How many lines in the records below include "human"? Answer with the number only.

[[ DATASET RECORDS, beginning ]]

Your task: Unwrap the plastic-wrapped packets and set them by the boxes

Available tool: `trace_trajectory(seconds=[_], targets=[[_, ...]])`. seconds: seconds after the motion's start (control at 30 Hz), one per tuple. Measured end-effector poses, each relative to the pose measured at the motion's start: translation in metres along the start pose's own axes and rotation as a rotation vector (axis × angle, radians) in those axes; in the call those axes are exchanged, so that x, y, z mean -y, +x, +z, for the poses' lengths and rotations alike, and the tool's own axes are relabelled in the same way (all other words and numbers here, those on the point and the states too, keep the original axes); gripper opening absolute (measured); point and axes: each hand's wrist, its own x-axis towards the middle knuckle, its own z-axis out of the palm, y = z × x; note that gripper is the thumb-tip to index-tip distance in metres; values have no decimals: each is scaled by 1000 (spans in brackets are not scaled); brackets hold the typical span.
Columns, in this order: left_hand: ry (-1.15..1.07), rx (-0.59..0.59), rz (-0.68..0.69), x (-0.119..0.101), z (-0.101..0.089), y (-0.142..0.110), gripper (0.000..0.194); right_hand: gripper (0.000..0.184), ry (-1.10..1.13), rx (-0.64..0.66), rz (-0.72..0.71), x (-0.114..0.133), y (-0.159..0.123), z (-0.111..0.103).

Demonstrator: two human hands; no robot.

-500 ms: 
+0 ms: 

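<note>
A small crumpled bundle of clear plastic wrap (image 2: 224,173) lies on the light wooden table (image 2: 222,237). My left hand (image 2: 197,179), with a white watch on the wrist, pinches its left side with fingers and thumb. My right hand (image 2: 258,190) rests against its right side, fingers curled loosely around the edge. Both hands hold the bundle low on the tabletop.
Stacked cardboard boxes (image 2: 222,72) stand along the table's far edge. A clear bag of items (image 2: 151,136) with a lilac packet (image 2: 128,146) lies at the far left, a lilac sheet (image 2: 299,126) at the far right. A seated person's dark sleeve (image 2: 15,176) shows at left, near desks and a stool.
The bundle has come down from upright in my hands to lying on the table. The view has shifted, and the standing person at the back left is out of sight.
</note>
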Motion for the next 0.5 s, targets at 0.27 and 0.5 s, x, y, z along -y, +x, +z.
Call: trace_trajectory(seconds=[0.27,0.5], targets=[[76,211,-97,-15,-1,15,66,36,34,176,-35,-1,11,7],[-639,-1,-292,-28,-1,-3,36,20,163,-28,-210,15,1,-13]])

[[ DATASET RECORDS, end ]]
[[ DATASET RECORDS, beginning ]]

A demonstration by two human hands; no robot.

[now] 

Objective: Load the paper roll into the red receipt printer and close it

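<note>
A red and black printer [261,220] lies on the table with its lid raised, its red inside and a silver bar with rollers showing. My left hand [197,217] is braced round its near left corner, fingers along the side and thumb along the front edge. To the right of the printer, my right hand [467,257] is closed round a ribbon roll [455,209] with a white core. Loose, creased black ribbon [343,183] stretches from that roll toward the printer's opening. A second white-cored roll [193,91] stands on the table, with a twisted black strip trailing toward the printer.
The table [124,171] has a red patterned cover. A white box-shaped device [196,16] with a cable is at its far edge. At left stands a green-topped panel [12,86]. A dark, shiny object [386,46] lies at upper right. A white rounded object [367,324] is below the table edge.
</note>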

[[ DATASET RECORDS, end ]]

# FINISHED TASK
2